▶ [INFORMATION SHOWN]:
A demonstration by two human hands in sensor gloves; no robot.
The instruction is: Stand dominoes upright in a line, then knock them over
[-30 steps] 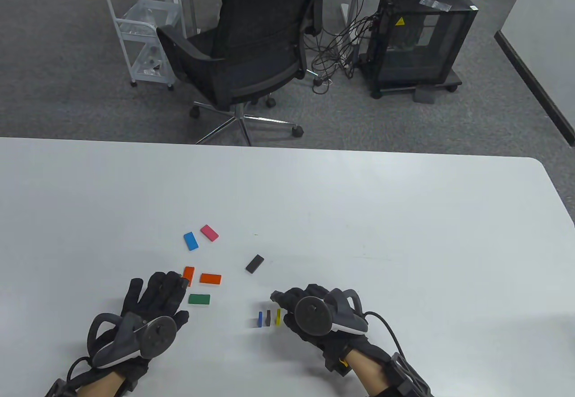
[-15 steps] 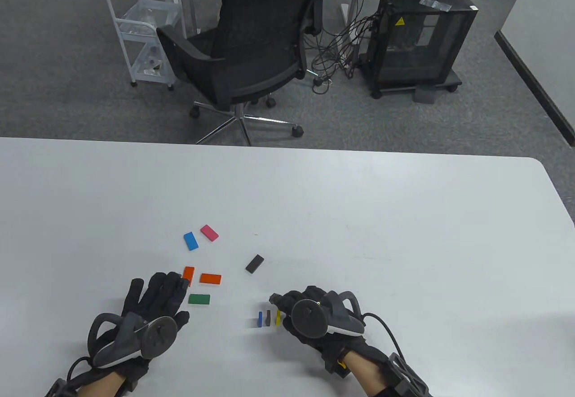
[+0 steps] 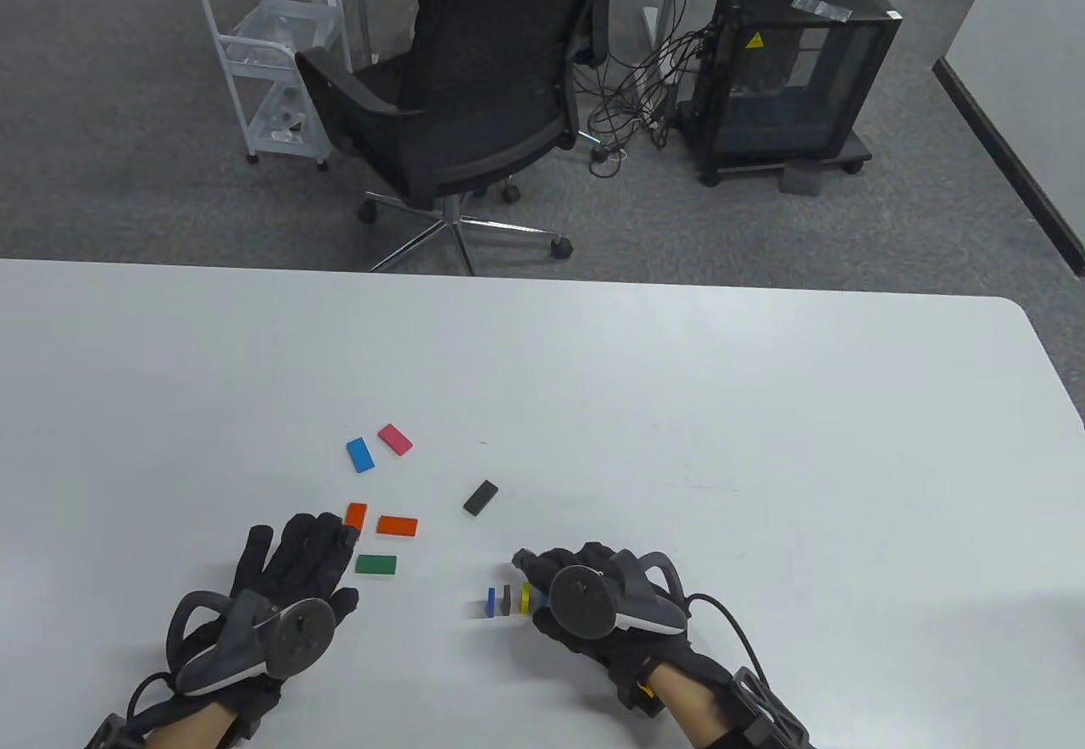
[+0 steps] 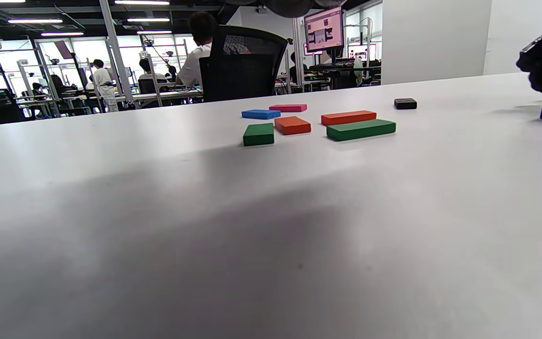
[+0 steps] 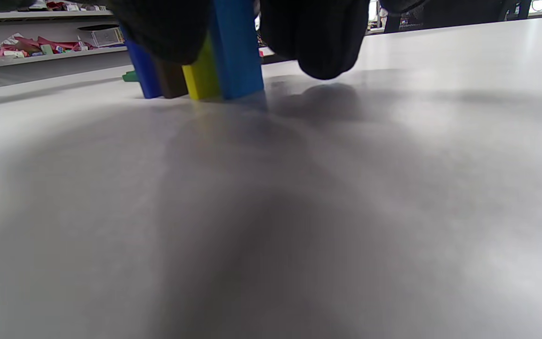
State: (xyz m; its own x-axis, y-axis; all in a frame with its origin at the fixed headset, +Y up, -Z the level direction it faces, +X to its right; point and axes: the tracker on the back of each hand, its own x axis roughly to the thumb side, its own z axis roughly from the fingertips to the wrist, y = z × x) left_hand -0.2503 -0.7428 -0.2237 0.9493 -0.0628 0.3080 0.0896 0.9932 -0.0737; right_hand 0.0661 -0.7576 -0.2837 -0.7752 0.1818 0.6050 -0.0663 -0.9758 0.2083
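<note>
Right hand [image 3: 593, 605] sits at the table's [image 3: 678, 410] near edge, at about 5 o'clock, fingers curled over the row's right end and closed on a blue domino [image 5: 235, 52] planted upright beside the yellow one [image 3: 525, 598]. Left of those stand the dark domino [image 3: 506, 601] and another blue [image 3: 491, 602]. Compared with a second ago the right hand has nudged slightly left (barely a shuffle); the row hasn't budged. Left hand [image 3: 288, 579] rests flat at 7 o'clock, fingers spread and relaxed, one fingertip touching an orange domino [image 3: 356, 517]. Farther out, lying flat: green [image 3: 375, 564], orange [image 3: 397, 525], black [image 3: 481, 497], blue [image 3: 360, 454], pink [image 3: 395, 439].
</note>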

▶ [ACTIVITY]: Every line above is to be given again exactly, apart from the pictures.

▶ [ANSWER TO THIS TASK]:
A demonstration by two human hands in sensor gloves; no robot.
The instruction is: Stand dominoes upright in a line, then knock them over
[-30 steps] 
[-15 steps] 
[+0 steps] 
[+0 steps] 
[+0 steps] 
State: (xyz m; its own x-axis, y-axis; all in a frame with its origin at the fixed headset, +Y up, -Z the level direction it faces, +X to its right; point and axes: the tracker on the back of each hand, its own x axis roughly to the thumb side, its own z axis roughly from the fingertips to the wrist, y = z × x) left_hand -0.2503 -0.7428 -0.2237 0.9493 -0.0628 0.3080 0.0896 0.9932 -0.0737; right_hand 0.0661 -0.7576 -0.2837 -0.7752 0.1818 0.6050 -0.0663 -0.9758 0.2083
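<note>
Right hand [image 3: 593, 605] sits at the table's [image 3: 678, 410] near edge, at about 5 o'clock, fingers curled over the row's right end and closed on a blue domino [image 5: 235, 52] planted upright beside the yellow one [image 3: 525, 598]. Left of those stand the dark domino [image 3: 506, 601] and another blue [image 3: 491, 602]. Compared with a second ago the right hand has nudged slightly left (barely a shuffle); the row hasn't budged. Left hand [image 3: 288, 579] rests flat at 7 o'clock, fingers spread and relaxed, one fingertip touching an orange domino [image 3: 356, 517]. Farther out, lying flat: green [image 3: 375, 564], orange [image 3: 397, 525], black [image 3: 481, 497], blue [image 3: 360, 454], pink [image 3: 395, 439].
</note>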

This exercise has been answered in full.